#### [DESCRIPTION OF THE TASK]
The data is to be transcribed in full, with nothing missed.
- - -
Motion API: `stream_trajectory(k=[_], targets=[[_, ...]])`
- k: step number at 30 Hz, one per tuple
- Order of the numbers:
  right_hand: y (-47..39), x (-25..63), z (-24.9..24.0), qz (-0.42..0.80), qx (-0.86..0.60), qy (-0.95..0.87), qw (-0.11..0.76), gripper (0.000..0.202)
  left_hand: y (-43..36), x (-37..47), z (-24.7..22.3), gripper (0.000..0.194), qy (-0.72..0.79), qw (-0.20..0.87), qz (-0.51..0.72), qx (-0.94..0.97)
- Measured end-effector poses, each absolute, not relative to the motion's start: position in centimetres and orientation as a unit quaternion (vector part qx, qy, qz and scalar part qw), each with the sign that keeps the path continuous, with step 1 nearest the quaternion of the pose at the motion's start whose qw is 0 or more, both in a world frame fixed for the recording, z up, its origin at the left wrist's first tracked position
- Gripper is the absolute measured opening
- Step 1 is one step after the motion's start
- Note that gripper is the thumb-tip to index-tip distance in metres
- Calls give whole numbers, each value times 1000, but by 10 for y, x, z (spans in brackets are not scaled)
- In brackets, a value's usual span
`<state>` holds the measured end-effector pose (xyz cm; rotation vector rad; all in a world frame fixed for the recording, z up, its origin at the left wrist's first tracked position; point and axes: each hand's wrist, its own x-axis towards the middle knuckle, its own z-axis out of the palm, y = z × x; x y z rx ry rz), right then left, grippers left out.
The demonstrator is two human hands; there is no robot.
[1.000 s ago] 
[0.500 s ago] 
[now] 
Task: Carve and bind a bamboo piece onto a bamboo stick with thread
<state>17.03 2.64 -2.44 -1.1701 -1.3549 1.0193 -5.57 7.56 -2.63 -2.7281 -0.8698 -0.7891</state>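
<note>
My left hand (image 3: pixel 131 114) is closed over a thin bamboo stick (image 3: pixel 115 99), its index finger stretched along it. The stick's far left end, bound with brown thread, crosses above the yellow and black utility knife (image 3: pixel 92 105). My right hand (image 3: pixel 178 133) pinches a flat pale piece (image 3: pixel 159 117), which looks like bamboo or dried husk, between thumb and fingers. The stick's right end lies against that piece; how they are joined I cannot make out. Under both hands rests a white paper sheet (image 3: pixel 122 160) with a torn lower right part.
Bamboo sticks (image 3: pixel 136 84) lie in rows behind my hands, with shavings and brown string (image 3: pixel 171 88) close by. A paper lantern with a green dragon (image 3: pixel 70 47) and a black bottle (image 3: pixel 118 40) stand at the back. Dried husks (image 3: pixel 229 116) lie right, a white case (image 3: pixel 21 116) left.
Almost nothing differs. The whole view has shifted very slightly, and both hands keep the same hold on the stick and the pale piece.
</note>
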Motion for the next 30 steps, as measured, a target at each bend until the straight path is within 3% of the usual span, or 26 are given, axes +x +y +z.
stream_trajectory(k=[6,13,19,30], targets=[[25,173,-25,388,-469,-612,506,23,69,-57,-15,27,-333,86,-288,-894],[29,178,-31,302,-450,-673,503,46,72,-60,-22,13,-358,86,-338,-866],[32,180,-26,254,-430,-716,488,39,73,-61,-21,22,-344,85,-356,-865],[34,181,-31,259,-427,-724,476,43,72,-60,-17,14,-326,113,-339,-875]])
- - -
#### [ANSWER SECTION]
Motion API: `stream_trajectory(k=[_], targets=[[_, ...]])`
- k: step number at 30 Hz, one per tuple
- Order of the numbers:
  right_hand: y (-47..39), x (-25..63), z (-24.9..24.0), qz (-0.42..0.80), qx (-0.86..0.60), qy (-0.95..0.87), qw (-0.11..0.76), gripper (0.000..0.202)
  left_hand: y (-43..36), x (-37..47), z (-24.7..22.3), gripper (0.000..0.194), qy (-0.72..0.79), qw (-0.20..0.87), qz (-0.51..0.72), qx (-0.94..0.97)
- Measured end-effector poses, each absolute, not relative to the motion's start: position in centimetres and orientation as a unit quaternion (vector part qx, qy, qz and scalar part qw), each with the sign that keeps the path continuous, with step 1 nearest the quaternion of the pose at the motion's start whose qw is 0 or more, both in a world frame fixed for the recording, z up, its origin at the left wrist's first tracked position
- Gripper is the absolute measured opening
- Step 1 is one step after the motion's start
- Note that gripper is the thumb-tip to index-tip distance in metres
- Calls give whole numbers, each value times 1000, but by 10 for y, x, z (spans in brackets are not scaled)
- In brackets, a value's usual span
`<state>` holds the measured end-effector pose (xyz cm; rotation vector rad; all in a world frame fixed for the recording, z up, its origin at the left wrist's first tracked position; point and axes: each hand's wrist, its own x-axis towards the middle knuckle, its own z-axis out of the palm, y = z × x; x y z rx ry rz), right then left, grippers left out.
The demonstrator is two human hands; there is no robot.
[1.000 s ago] 
[0.500 s ago] 
[now] 
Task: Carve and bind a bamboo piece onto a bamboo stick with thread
<state>17.03 2.64 -2.44 -1.1701 -1.3549 1.0193 -5.57 7.56 -2.63 -2.7281 -0.8698 -0.7891</state>
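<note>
My left hand (image 3: pixel 131 114) is closed over a thin bamboo stick (image 3: pixel 115 99), its index finger stretched along it. The stick's far left end, bound with brown thread, crosses above the yellow and black utility knife (image 3: pixel 92 105). My right hand (image 3: pixel 178 133) pinches a flat pale piece (image 3: pixel 159 117), which looks like bamboo or dried husk, between thumb and fingers. The stick's right end lies against that piece; how they are joined I cannot make out. Under both hands rests a white paper sheet (image 3: pixel 122 160) with a torn lower right part.
Bamboo sticks (image 3: pixel 136 84) lie in rows behind my hands, with shavings and brown string (image 3: pixel 171 88) close by. A paper lantern with a green dragon (image 3: pixel 70 47) and a black bottle (image 3: pixel 118 40) stand at the back. Dried husks (image 3: pixel 229 116) lie right, a white case (image 3: pixel 21 116) left.
Almost nothing differs. The whole view has shifted very slightly, and both hands keep the same hold on the stick and the pale piece.
</note>
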Motion for the next 30 steps, as measured, a target at each bend until the straight path is within 3% of the usual span, or 26 are given, axes +x +y +z.
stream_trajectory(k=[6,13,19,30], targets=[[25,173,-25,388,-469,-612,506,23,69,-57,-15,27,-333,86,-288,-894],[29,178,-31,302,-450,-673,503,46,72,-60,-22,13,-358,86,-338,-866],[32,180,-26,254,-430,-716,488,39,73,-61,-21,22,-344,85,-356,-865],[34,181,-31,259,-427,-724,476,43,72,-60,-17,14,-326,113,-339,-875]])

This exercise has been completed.